Kadınların kurtuluşu için

Sonuç olarak sömürünün olduğu her yerde toplumsal bir basıncın oluşması da kaçınılmazdır. Peki bu kazanımlar yeterli mi? Kadınların kurtuluşu mu? Bugüne baktığımızda ‘hayır’. Günümüzde Türkiye’de ve dünyada savaş politikaları devam ettiği sürece kadınların kurtuluşu mümkün değildir. Kadın sorununu tek başına ‘ataerkil’ sisteme indirgemek gerçekte, savaş politikaları karşısında ‘ayrımcılığa, tecavüze, sömürüye’ uğrayan kadınların sorunlarını, sadece erkek egemen toplumun şiddeti olarak tanımlamak büyük tabloyu görmekten bizi uzaklaştırır. Savaşlar sürdüğü sürece köle pazarlarında satılan, tecavüze uğrayan kadınlar bitmeyecek. Sistem aynı sistem. Kapitalizmin neoliberal politikaları devam ettiği sürece kadınlar daha fazla öldürülecek.

Yüz yıllardır değişmeyen kapitalizmin savaş politikalarında kadınların yaşadıklarını en yakınımızda, Suriye’den kaçan kadın göçmenlerde görebiliriz. Af Örgütü’nün bir raporuna göre Suriyeli kadınlar Türkiye’ye geldiklerinde kamplarda tacize ve tecavüze maruz kalıyor, mafyanın eline düşen bu kadınlara para karşılığı sınırdan geçmeleri için, güvenlik güçleri kendileri ile birlikte olmaları için zorluyor, erkekler ile aynı tuvaleti, aynı duşu kullanmak zorunda kalıyorlar, hamile kadınlar besin yetersizliğinden düşük tehlikesi ile karşılaşıyorlar, erkekler ile aynı kampta yatmak istemeyenler uykusuz kalıyorlar. Şartlar böyle olunca Ege Denizi’nden güvensiz geçiş yollarına sığınıp boğuluyorlar. Demek ki Türkiye’de ırkçıların düşündüğü gibi güllük gülistanlık yaşamıyor bu insanlar. Neden canı pahasına Ege Denizi’nden, güvensiz bir yoldan geçmeyi düşünsünler ki!

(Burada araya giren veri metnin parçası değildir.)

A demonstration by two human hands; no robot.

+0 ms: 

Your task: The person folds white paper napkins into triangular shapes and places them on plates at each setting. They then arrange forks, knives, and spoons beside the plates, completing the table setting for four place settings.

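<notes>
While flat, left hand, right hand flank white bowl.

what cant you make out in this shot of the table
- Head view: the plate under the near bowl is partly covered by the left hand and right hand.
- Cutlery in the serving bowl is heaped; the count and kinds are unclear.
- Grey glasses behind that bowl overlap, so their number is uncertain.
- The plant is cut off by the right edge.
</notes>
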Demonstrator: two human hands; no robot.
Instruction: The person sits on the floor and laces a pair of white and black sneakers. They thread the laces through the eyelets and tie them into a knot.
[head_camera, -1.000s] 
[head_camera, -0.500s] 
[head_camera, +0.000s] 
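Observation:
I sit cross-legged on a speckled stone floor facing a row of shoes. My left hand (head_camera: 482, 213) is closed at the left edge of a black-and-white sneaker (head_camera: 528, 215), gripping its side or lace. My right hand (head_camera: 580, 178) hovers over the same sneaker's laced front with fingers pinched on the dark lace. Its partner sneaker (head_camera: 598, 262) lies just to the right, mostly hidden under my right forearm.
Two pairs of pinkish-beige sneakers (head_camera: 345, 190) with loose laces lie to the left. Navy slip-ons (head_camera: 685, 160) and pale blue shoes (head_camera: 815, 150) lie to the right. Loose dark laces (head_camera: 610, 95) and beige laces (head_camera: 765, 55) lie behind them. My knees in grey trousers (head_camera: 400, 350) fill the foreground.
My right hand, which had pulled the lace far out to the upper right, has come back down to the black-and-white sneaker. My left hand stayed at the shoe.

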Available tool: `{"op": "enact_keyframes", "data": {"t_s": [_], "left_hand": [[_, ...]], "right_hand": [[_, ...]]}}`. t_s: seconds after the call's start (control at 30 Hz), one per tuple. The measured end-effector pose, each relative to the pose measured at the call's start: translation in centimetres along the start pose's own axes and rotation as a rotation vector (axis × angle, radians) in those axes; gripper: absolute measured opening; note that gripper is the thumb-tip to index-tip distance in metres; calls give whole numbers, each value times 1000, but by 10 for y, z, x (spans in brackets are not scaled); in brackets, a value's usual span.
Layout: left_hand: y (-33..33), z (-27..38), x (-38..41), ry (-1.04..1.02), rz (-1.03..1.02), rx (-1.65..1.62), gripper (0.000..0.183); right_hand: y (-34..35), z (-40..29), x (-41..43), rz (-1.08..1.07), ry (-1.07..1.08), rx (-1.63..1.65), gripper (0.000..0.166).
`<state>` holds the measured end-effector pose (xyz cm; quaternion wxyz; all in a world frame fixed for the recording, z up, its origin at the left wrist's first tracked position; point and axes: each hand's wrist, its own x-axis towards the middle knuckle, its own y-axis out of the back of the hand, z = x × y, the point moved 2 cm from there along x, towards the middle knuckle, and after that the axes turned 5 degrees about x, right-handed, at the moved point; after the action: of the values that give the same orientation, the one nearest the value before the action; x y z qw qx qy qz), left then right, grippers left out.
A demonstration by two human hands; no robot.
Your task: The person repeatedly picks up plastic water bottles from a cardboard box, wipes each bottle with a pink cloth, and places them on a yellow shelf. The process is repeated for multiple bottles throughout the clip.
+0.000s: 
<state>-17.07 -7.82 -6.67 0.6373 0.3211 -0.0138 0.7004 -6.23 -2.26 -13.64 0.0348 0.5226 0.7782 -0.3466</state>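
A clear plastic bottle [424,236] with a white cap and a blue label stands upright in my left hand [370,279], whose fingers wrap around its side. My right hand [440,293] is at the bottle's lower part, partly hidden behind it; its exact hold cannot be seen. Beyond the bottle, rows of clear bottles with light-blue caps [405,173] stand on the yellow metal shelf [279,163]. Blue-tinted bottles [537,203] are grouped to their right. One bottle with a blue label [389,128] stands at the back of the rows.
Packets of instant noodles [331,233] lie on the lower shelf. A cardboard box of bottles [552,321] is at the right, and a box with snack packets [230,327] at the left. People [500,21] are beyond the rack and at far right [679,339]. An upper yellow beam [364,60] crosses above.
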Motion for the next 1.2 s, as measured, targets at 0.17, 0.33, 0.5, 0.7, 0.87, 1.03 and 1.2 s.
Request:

Macaristan ve Yunanistan’da da durum Türkiye’den çok farklı değil.

Türkiye’ye göçmen olarak gelen, iş arayan kadınların durumuysa Avrupa’dakinden daha kötü. Uzun saatler tekstil gibi işlerde ‘kayıtdışı’ çalıştırılıyor, beş Türk işçisinin yapamadığı işler veriliyor, statü alabilmek için kurtuluş olarak gördükleri evlilik kurumunda şiddete ve toplumun ırkçılığına, toplumsal olarak her türlü şiddete maruz bırakılıyor. Tam anlamı ile ‘cadı avı’ gerçekleştiriliyor.

Neoliberal politikalar ve savaşlar kadınların kurtuluşu olamaz. Kadınların kurtuluşu hep birlikte savaş karşıtı tutum alıp, bütün ötekileştirilenlerin birlikte, örgütlü hareket etmesi ile mümkün. Bugün ‘mültecilik haktır! savaşa hayır!’ demek hepimizin kurtuluş hareketidir.

Ya tek tek sistem karşısında sömürüleceğiz ya da hep birlikte özgürlük diyeceğiz. Artık yeter, çağımız kazanımlar olduğu kadar ‘özgürlük’ çağı da olmalıdır. Kadınlar olmadan özgürleşemeyiz. Kadınlar olmadan sosyalizm mümkün değil. Sosyalizm olmadan kadınların kurtuluşu mümkün değil. Kadınları obje haline getiren neoliberal politikaları ve kapitalizmi yenmek birleşik mücadele ile mümkün. 8 Mart Kadınlar Günümüz kutlu olsun!